Eine Arrest-Strafe hält Bernhard Bueb, ehemaliger Leiter des Elite-Internats in Salem und Autor der pädagogischen Streitschrift "Lob der Disziplin", bei Schulschwänzern für "völlig unangemessen und falsch". Das Wegsperren eines Jugendlichen werde nie zu einer Verhaltensänderung bei ihm führen. Nach Buebs Meinung ist eine psychologische Betreuung sinnvoller. Wichtig sei stets, die Ursache der Schulunwilligkeit zu erforschen.

"Schulschwänzen ist immer ein Notsignal. Hinter jedem Fall verbirgt sich eine persönliche Geschichte, die wir uns genau anschauen müssen", meint NRW-Schulministerin Barbara Sommer. Die Landesregierung fördert deshalb nach eigenen Angaben 58 Projekte für schulmüde Jugendliche mit etwa 2,1 Millionen Euro pro Jahr. Erreicht werden dadurch jährlich etwa 4000 Jugendliche. Zum Teil werden ihnen Alternativen zu einem Schulbesuch angeboten. So sollen die Schulverweigerer im Rahmen von werkstattorientierten Angebotsformen wieder an das Leben herangeführt werden.
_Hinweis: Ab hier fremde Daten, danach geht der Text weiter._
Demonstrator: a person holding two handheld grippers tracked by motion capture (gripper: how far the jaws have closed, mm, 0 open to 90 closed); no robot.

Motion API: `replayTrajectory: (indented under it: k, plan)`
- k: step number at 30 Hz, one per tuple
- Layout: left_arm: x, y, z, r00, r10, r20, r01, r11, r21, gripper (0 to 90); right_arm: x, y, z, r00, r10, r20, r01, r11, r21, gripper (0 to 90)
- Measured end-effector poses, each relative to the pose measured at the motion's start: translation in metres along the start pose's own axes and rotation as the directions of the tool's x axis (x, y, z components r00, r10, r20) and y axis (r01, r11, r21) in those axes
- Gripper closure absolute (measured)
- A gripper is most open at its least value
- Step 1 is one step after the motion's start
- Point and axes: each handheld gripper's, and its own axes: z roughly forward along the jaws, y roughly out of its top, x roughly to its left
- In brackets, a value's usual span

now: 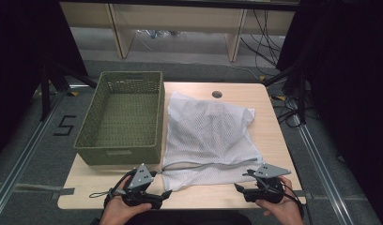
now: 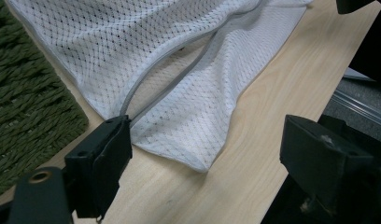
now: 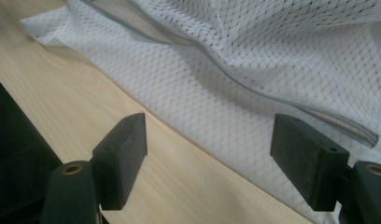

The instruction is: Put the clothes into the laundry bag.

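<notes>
A white mesh bag (image 1: 208,136) lies flat on the light wooden table (image 1: 269,140), with a grey zipper seam (image 1: 199,164) running across its near end. My left gripper (image 1: 160,183) rests at the bag's near left corner, open. In the left gripper view the left gripper (image 2: 207,140) straddles that corner of the mesh bag (image 2: 156,46), one jaw touching the seam (image 2: 151,74). My right gripper (image 1: 243,180) sits open at the near right corner. In the right gripper view the right gripper (image 3: 212,140) spans the edge of the mesh bag (image 3: 254,56).
An empty green woven basket (image 1: 119,154) stands on the table's left half, right beside the bag; its side is the green weave (image 2: 25,102). A round cable hole (image 1: 217,94) sits at the table's far edge. Wooden shelving and cables lie beyond.
</notes>
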Motion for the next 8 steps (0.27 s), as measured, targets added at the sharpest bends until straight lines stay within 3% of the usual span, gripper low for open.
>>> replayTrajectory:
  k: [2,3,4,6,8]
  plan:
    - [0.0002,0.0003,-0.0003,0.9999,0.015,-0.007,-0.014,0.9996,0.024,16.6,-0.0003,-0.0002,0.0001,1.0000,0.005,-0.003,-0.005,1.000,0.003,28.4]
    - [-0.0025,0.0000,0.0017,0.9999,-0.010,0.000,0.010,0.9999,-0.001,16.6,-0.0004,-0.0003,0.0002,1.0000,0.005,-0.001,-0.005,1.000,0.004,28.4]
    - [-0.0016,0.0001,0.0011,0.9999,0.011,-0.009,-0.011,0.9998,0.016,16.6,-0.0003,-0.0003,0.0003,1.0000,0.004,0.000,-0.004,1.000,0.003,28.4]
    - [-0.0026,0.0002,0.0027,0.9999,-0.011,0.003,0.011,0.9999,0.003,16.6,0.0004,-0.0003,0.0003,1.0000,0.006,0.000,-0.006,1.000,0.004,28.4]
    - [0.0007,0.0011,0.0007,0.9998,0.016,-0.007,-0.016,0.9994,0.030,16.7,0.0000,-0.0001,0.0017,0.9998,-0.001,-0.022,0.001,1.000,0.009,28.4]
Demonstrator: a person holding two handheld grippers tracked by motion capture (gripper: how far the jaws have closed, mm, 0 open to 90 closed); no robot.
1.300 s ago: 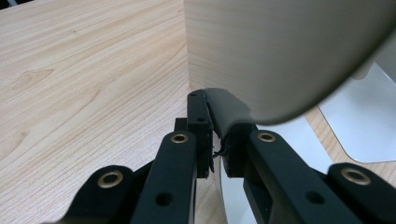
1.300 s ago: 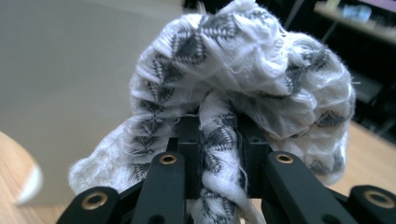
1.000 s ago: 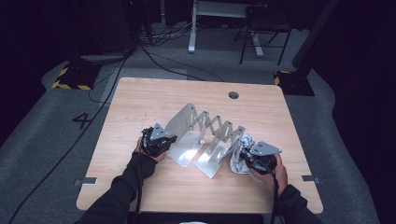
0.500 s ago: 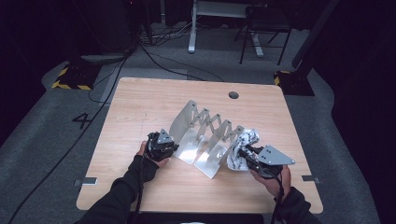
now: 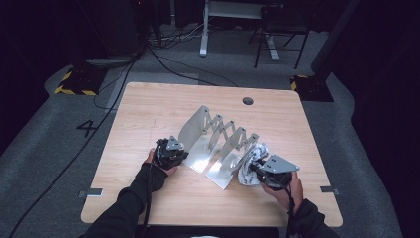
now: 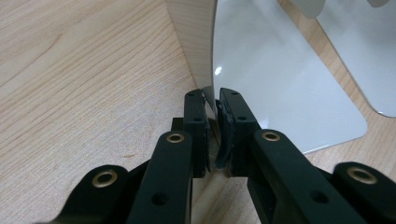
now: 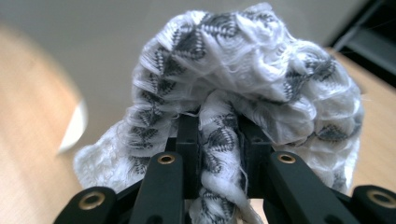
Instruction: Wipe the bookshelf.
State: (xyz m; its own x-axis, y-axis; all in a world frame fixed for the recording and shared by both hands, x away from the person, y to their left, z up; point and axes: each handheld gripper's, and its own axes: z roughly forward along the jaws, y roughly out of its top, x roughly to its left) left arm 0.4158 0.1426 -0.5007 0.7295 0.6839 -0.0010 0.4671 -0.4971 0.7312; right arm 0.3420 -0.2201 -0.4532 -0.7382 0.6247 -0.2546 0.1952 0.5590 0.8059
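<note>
While your left gripper [image 6: 212, 100] pinches the stiff, slick end plate of the expandable metal rack [image 5: 218, 141], your right gripper [image 7: 218, 123] is clamped on a soft, light patterned cloth [image 7: 243, 70] bunched against the rack's opposite end; grip folds, not loose threads.

Smooth semi-gloss metal rack [image 5: 218, 144], knitted cloth [image 7: 243, 84], matt wood-grain table [image 5: 148, 109].
</note>
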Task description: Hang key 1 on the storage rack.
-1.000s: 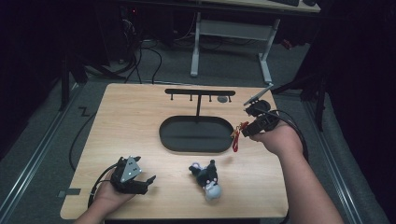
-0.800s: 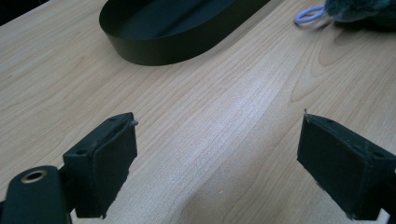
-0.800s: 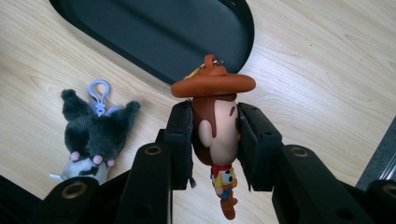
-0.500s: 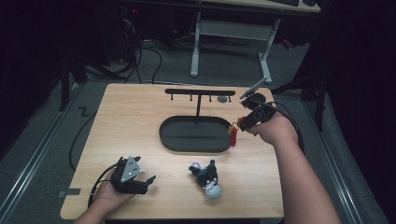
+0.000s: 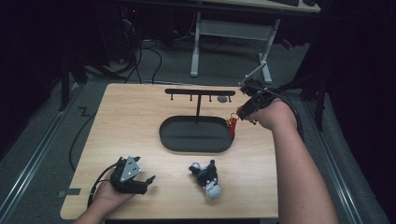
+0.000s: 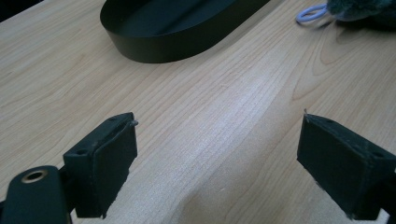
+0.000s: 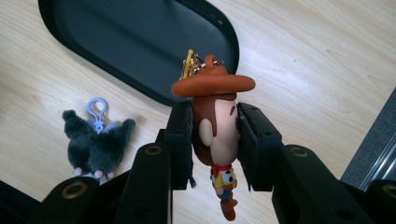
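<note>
A cowboy keychain figure (image 7: pixel 215 128) with a brown hat and a gold clasp is pinched by the head in my right gripper (image 7: pixel 215 122). From above, that gripper (image 5: pixel 239 113) hovers off the right end of the black hook rack (image 5: pixel 200 92), and the cowboy figure (image 5: pixel 232 127) dangles over the right rim of the oval black base (image 5: pixel 196 135). A grey plush keychain (image 5: pixel 208 179) with a lilac clip lies on the table in front of the base. My left gripper (image 5: pixel 141 183) rests open at the front left, and between its jaws (image 6: pixel 219 140) is only bare wood.
A small silvery item (image 5: pixel 223 99) hangs under the rack's bar near its right end. The wooden table (image 5: pixel 130 121) has open surface on its left half. Behind the table stand a desk frame (image 5: pixel 229 28) and floor cables (image 5: pixel 149 56).
My right gripper has risen and shifted a little left toward the rack's right end, carrying the cowboy figure. The left gripper and the plush have stayed still.
</note>
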The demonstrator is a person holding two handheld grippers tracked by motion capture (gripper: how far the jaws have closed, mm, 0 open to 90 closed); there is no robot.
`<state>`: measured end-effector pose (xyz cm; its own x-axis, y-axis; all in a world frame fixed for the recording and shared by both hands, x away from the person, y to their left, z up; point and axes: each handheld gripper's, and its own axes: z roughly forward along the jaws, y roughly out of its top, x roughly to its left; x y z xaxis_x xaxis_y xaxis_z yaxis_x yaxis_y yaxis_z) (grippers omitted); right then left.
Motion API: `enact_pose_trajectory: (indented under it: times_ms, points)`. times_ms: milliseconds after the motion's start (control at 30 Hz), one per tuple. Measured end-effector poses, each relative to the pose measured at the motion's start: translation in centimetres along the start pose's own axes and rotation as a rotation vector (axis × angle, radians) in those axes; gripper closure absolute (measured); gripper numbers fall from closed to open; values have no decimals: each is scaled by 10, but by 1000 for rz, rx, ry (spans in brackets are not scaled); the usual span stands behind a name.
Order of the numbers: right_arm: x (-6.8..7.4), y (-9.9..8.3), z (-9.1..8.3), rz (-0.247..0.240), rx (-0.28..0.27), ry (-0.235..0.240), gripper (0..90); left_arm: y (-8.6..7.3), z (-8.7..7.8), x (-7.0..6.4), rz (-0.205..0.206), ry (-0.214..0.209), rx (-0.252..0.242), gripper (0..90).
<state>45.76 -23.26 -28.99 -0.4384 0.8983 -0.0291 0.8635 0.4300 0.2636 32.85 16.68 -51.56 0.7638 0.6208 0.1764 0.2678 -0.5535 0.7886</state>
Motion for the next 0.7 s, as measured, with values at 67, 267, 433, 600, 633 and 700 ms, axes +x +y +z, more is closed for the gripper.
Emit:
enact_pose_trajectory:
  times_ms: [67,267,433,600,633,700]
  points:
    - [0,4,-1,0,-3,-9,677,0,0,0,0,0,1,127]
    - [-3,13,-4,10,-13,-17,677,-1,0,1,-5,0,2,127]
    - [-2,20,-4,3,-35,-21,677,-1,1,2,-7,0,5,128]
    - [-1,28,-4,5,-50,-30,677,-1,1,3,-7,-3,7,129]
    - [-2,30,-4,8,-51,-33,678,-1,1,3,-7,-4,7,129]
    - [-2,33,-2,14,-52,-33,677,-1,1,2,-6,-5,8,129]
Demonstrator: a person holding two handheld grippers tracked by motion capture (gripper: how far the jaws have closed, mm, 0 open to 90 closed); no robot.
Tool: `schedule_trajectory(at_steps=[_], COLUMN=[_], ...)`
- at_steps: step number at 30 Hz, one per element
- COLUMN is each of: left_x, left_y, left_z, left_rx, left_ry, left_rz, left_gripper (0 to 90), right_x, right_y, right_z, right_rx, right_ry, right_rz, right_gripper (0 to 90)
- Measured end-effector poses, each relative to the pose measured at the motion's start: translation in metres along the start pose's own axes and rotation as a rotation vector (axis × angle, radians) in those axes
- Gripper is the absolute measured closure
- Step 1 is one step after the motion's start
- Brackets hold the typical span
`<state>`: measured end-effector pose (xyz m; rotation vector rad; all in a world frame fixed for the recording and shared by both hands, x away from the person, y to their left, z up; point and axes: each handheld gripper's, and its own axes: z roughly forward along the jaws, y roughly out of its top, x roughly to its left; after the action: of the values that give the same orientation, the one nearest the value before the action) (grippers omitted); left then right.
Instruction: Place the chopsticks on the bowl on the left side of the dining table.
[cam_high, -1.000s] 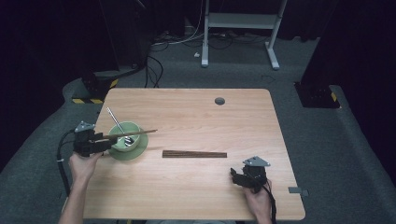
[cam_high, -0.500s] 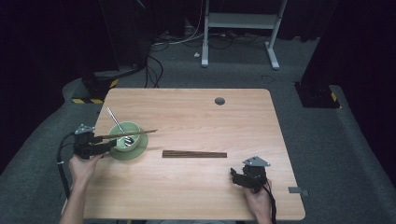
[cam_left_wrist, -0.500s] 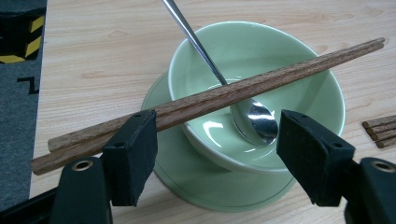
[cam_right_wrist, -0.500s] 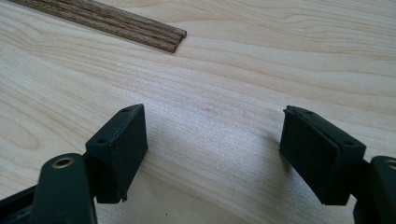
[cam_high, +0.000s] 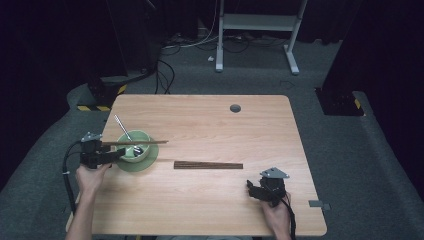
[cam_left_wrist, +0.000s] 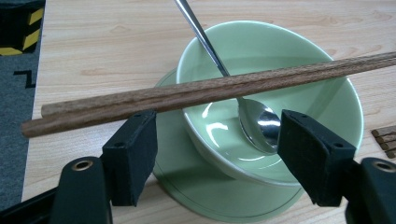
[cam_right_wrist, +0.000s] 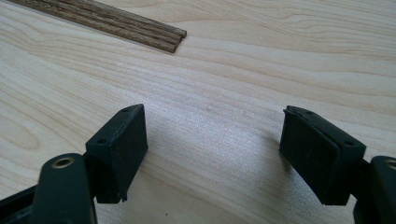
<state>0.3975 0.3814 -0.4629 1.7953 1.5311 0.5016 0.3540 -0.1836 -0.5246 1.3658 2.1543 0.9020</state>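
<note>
Resting across the rim of the pale green ceramic bowl (cam_left_wrist: 280, 93), the pair of brown wooden chopsticks (cam_left_wrist: 196, 91) has barely shifted; the left gripper (cam_left_wrist: 215, 154) gapes wide behind them, holding nothing, suggesting placement is done. The right gripper (cam_right_wrist: 212, 154) idles wide open, empty, well away from the bowl.

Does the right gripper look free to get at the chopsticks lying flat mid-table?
Probably yes. The right gripper stands open, holding nothing, and bare table lies between its jaws and the near end of the chopsticks; nothing stands in between.
</note>
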Motion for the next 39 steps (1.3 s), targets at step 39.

Ein Beispiel dafür ist das Rather Modell in Düsseldorf. Seit 14 Jahren versuchen Mitarbeiter aus Schulamt, Jugendamt und den Schulen mit dem Verein schweren Fällen von Schulverweigerern zu helfen. "Die Kunst ist es, herauszubekommen, warum jemand schwänzt", sagt Bertram Boeddinghaus, Konrekor der Martin-Luther-King-Schule, an die eines von vier Modellprojekten angebunden ist. Niedrigschwellige Angebote wie ein "Pädagogischer Mittagstisch" sollen helfen, Kontakte zu knüpfen, Vertrauen zu schaffen. "So kommt man ins Gespräch", sagt Boeddinghaus, "und erfährt oft, dass die Schule nicht das größte Problem in den betroffenen Familien ist."

Jugendarrest hält der Pädagoge für den letztmöglichen Weg, wenn nichts mehr greife. "Unter Umständen kriminalisiert man diese Kinder dadurch zusätzlich", so Boeddinghaus. Wobei er zugibt, dass es durchaus Verweigerer gibt, an die man mit keinem Hilfsangebot rankommt. Kevin will nicht zu diesen Schülern gehören. Trotz seiner immensen Fehlzeiten sind seine Noten gut. "Er will seinen Realschulabschluss machen", sagt seine Mutter. Kevin schafft es vielleicht gerade nicht in die Schule, aber die Schule, die will er schaffen.